For a student to be eligible for the minor, he or she must have completed 18-units from the selected minor courses with at least nine units completed at the UA. A maximum of six units may be taken at the 100-200 levels. The minor requires the completion of courses in at least three of the following departments or programs: Africana studies, classics, critical languages, East Asian studies, French, Italian, German studies, religious studies or Russian and Slavic studies.

The minor combines professional skills with humanities while reaching many different departments across campus, according to Philip Gabriel, the department head of East Asian studies.

“Students will start to think comparatively about cultures,” Gabriel said. “You don’t just start to think about one but you will start to compare them.”

SILLC was started in 2010 and is a partnership between eight departments and programs in the College of Humanities.

“There wasn’t a mechanism for a place to organize this minor until the School of International Languages, Literatures and Cultures,” Gabriel said. “It has been really good.

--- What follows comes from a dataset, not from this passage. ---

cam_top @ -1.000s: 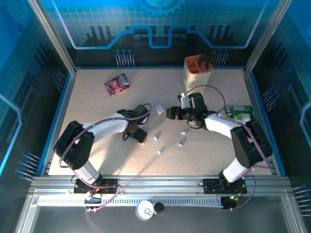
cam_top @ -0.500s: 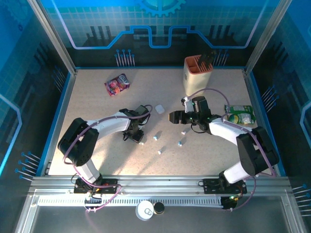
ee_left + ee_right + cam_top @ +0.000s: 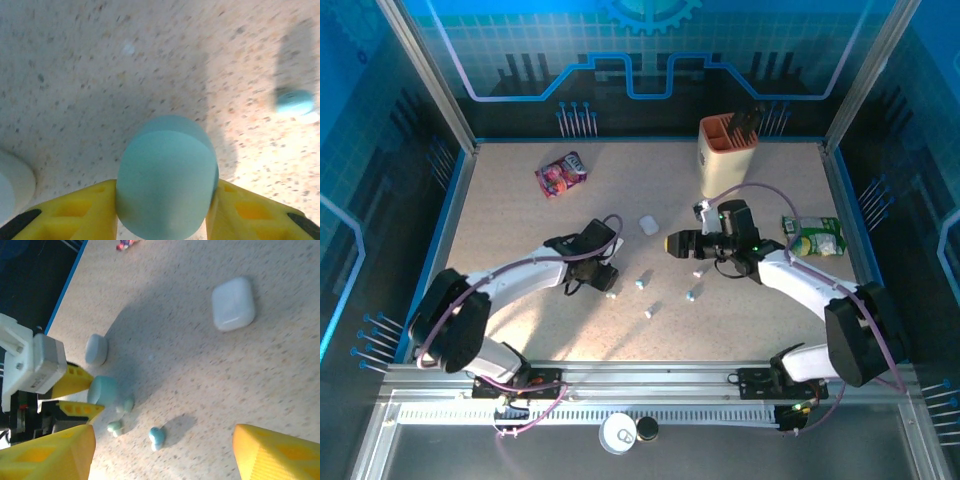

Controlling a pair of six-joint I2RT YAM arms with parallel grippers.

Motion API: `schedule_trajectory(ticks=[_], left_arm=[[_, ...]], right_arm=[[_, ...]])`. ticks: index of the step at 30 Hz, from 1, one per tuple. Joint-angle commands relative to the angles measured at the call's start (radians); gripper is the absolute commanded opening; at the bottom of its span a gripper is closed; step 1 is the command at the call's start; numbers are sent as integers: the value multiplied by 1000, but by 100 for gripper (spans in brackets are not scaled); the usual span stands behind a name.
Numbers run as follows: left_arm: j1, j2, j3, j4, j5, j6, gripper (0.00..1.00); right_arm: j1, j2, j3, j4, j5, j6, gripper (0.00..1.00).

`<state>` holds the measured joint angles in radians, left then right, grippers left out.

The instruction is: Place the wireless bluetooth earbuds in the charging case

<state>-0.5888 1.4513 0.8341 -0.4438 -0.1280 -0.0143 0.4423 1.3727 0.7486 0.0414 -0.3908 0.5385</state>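
Note:
A pale blue charging case (image 3: 167, 180) sits between the yellow fingers (image 3: 95, 202) of my left gripper (image 3: 167, 202), which is shut on it just above the table. From above, the left gripper (image 3: 599, 272) is left of centre. Several tiny earbuds lie loose to its right: (image 3: 640, 282), (image 3: 649, 312), (image 3: 691, 295). One pale blue earbud (image 3: 295, 102) shows at the right of the left wrist view. My right gripper (image 3: 672, 243) hangs open above the table, and an earbud (image 3: 156, 437) lies between its fingers (image 3: 50, 455), with the held case (image 3: 102, 390) beyond.
A white case (image 3: 648, 225) (image 3: 232, 303) lies closed behind the earbuds, and another pale case (image 3: 96, 349) sits beside the left gripper. At the back stand an orange-and-cream holder (image 3: 726, 145) and a candy bag (image 3: 560, 174). A green packet (image 3: 814, 237) lies at the right.
The left gripper has closed on the pale blue case and its arm has swung a little left. The right gripper has shifted slightly toward the front and stayed open.

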Motion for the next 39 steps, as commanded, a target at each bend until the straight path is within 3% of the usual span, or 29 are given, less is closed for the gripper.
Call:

We start to really think how to work, incorporate and create across the different departments. I think the fact that we have the School of International Languages, Literatures and Cultures has really encouraged us to look at the the curriculum in a different way.”

Intercultural studies is the ability to experience and adapt in unfamiliar environments and situations, said Michelle Valenti, a freshman studying microbiology and French.

“Our world is changing and we are able to travel to different places,” Valenti said. “It is important to understand different cultures because you fear what you don’t understand. This minor is going to allow people to become more tolerant and understanding of the different cultures there are in the world today.”